Se in università tradizionali come Notre Dame, Georgetown, Columbia e Yale, che grazie al prestigio del proprio brand, si possono permettere di selezionare i candidati migliori e addebitare tasse universitarie da 40-50 mila dollari l’anno, circa il 90% di studenti si laurea in corso, ovvero entro quattro anni, a livello nazionale solo il 54% di iscritti finisce entro sei anni (questo, e non quattro anni, è lo standard scelto dal governo di Washington per le statistiche sul completamento degli studi universitari).

Un problema che solo in parte colpisce gli studenti ventenni di università pubbliche, in particolare quelle meno costose ma anche meno selettive (gira per Internet una famosa battuta che recita  “finire l’università in quattro anni è come andarsene da una bella festa alle 22.30”). Ma che affligge soprattutto gli studenti non tradizionali, come quelli part-time, che hanno sì meno debiti, ma anche meno tempo di studiare perché impegnati al lavoro e a casa, poiché si tratta soprattutto di adulti con famiglie e figli (tra

questi solo circa il 20% si laurea entro sei anni). E quelli delle università a scopo di lucro, reclutati per aumentare i profitti dei college ma non necessariamente preparati né a livello accademico né organizzativo per completare un corso di studio universitario - e solo malamente sostenuti dagli istituti che finiscono per frequentare (di questi il 40% finisce in sei anni o meno).

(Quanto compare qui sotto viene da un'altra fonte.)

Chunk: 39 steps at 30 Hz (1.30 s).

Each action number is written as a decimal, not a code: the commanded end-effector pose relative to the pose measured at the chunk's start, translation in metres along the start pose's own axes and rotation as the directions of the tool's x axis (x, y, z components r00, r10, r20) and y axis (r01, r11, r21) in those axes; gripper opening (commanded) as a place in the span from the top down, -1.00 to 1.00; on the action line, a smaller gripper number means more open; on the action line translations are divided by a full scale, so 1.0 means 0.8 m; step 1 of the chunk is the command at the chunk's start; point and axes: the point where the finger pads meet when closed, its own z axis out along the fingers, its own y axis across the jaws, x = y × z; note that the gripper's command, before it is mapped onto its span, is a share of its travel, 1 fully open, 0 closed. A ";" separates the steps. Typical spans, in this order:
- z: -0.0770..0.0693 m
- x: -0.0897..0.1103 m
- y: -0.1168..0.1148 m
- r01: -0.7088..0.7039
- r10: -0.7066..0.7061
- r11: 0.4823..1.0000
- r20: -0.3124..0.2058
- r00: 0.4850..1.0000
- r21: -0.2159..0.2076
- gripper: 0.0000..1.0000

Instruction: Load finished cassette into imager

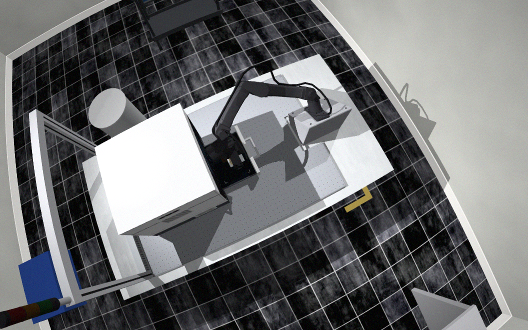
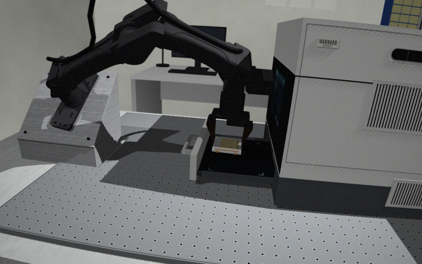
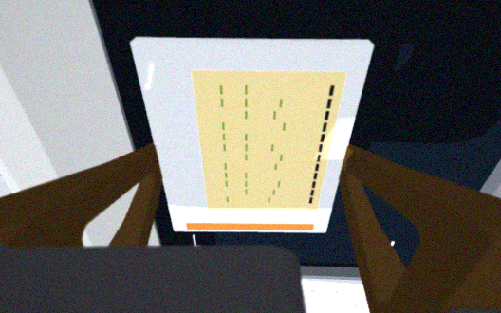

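Observation:
The finished cassette (image 2: 226, 145) (image 3: 257, 138) (image 1: 230, 162) is a white plate with a yellow gel window, dashed bands and an orange stripe at its near end. My gripper (image 2: 227, 141) (image 3: 250, 155) (image 1: 233, 160) is shut on its two long sides. It holds the cassette level and low over the dark glass (image 2: 239, 163) (image 3: 447, 71) (image 1: 241, 175) of the open drawer, towards the back half. I cannot tell whether the cassette touches the glass. White corner marks (image 2: 210, 169) show at the front of the glass. The gel imager (image 2: 353, 98) (image 1: 155, 168) is the big white box to which the drawer belongs.
The drawer's white front panel (image 2: 193, 160) with its handle (image 2: 186, 147) stands to the left of the glass. The arm's grey base block (image 2: 71, 137) (image 1: 311, 125) is farther left. A perforated breadboard (image 2: 173, 213) covers the table in front.

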 end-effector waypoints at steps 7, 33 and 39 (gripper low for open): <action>0.007 -0.011 -0.005 0.016 -0.016 1.000 0.005 1.000 0.026 1.00; -0.011 -0.001 -0.021 -0.014 0.013 0.998 0.016 1.000 0.065 1.00; -0.011 -0.001 -0.021 -0.014 0.013 0.998 0.016 1.000 0.065 1.00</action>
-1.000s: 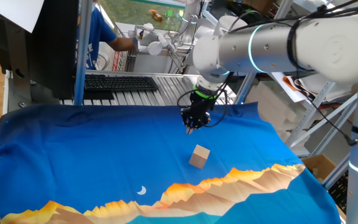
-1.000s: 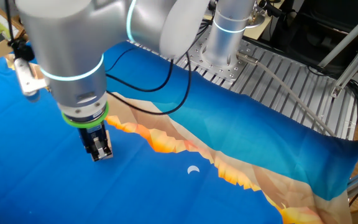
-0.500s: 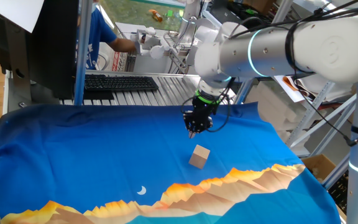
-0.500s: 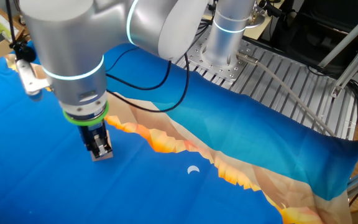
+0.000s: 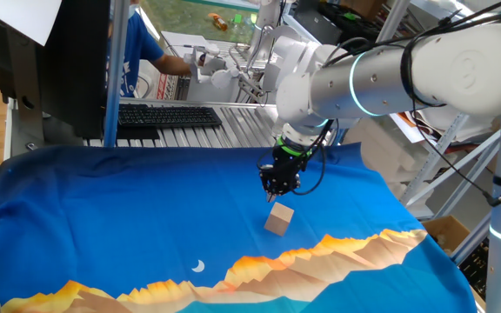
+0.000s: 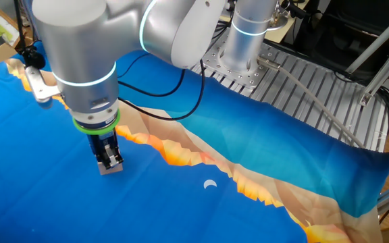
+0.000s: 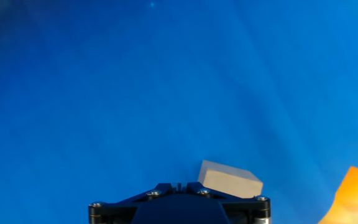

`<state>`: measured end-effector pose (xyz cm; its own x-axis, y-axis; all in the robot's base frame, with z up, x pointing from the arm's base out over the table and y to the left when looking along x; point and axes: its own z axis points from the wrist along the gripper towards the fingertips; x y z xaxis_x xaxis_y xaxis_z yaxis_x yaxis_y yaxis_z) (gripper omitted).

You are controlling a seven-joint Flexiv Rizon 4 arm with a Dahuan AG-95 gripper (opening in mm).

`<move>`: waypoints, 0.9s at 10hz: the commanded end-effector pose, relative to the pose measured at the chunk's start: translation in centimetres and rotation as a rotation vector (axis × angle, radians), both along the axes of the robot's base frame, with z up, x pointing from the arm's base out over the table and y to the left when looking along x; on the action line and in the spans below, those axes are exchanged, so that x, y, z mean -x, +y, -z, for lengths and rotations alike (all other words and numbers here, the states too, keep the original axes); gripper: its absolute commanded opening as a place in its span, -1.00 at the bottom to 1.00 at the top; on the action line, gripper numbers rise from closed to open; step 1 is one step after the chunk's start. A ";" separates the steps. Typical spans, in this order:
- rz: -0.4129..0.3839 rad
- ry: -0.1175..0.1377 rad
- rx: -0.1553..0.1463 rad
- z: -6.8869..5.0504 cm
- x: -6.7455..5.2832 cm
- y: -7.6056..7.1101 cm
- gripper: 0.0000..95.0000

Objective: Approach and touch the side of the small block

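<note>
Hovering just above the small block (image 5: 278,218), the jaws look narrow, with bare blue cloth (image 5: 129,209) around.

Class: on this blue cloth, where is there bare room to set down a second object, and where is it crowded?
Free: the wide blue stretch left of the block, between keyboard and orange mountain print. Crowded: right around the block, where the gripper hovers.
</note>
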<state>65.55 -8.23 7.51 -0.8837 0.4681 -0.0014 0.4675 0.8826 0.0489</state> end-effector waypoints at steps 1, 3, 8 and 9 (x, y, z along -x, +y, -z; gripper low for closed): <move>0.002 0.003 -0.025 0.3 -0.2 0.1 -1.00; 0.004 0.001 -0.029 0.4 -0.2 0.2 -1.00; 0.038 0.001 -0.031 0.4 -0.7 1.6 -1.00; 0.040 0.000 -0.030 0.5 -0.8 1.7 -1.00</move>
<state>66.49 -6.41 6.90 -0.8629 0.5052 0.0156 0.5048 0.8599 0.0760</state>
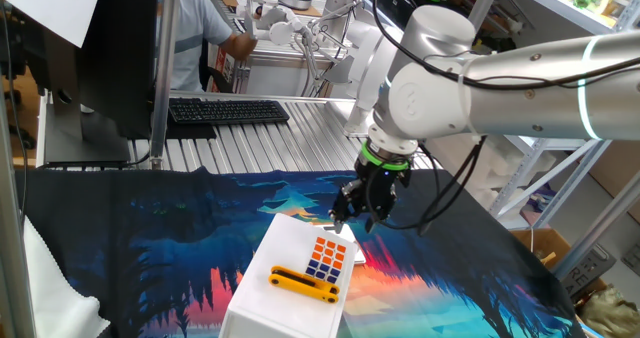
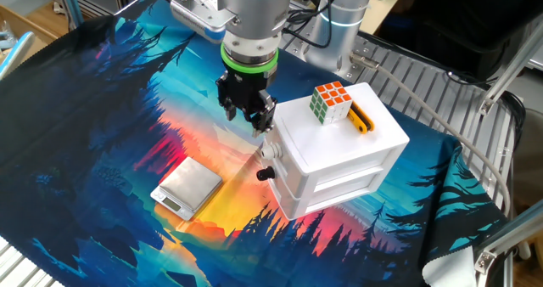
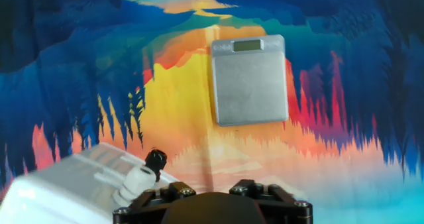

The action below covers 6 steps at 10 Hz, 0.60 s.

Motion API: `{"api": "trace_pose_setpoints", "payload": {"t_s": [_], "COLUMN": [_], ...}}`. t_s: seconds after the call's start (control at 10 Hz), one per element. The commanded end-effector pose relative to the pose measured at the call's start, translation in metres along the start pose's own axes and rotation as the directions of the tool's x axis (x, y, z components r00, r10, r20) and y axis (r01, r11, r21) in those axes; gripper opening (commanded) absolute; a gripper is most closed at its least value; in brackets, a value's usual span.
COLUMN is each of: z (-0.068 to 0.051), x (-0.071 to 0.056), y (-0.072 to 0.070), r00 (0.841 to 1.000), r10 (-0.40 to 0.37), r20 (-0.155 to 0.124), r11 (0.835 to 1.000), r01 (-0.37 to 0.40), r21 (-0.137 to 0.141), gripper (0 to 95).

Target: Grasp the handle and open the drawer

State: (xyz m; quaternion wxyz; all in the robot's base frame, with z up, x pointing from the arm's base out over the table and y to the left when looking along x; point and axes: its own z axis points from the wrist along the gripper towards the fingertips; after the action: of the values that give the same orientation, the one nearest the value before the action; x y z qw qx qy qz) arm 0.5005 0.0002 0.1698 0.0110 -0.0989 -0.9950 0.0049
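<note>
The white boxy cabinet (image 2: 335,147) stands on the patterned cloth. The drawer is pushed in. Only its front (image 2: 280,178) shows, on the cabinet's end face, with a small black knob handle (image 2: 265,174) sticking out. My gripper (image 2: 249,121) hangs just above and beside that end, fingers down and apart, holding nothing. It also shows in one fixed view (image 1: 355,218), at the cabinet's far end. In the hand view the handle (image 3: 156,159) is at lower left, left of my gripper's black base (image 3: 205,207). The fingertips are out of that view.
An orange-and-blue tiled cube (image 2: 331,100) and a yellow bar (image 2: 361,117) lie on the cabinet top. A silver scale (image 2: 187,187) lies on the cloth in front of the handle, also seen in the hand view (image 3: 250,78). A keyboard (image 1: 228,110) sits on the slatted table.
</note>
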Motion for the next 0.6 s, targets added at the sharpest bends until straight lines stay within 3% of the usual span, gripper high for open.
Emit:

Il processo di globalizzazione degli ultimi trent’anni, che grazie anche alla manodopera a basso costo dei Paesi in via di sviluppo ha colpito duramente l’industria manifatturiera in occidente, privando i sindacati del loro potere contrattuale e indebolendo i colletti blu, ha tagliato le gambe anche alla classe media americana cresciuta negli anni Cinquanta e Sessanta.  Ma, almeno in America, il sistema educativo nazionale fatica a fare spazio alle esigenze dei nuovi studenti non-tradizionali e rischia così di creare una nuova underclass di disillusi, gente che si è indebitata per studiare ma che, per una ragione o per l’altra, si trova comunque senza una laurea e senza un posto di lavoro adeguato. Una contraddizione se si pensa che una forza lavoro meglio istruita giova non solo alla salute delle nostre economie, ma anche a quella delle nostre democrazie.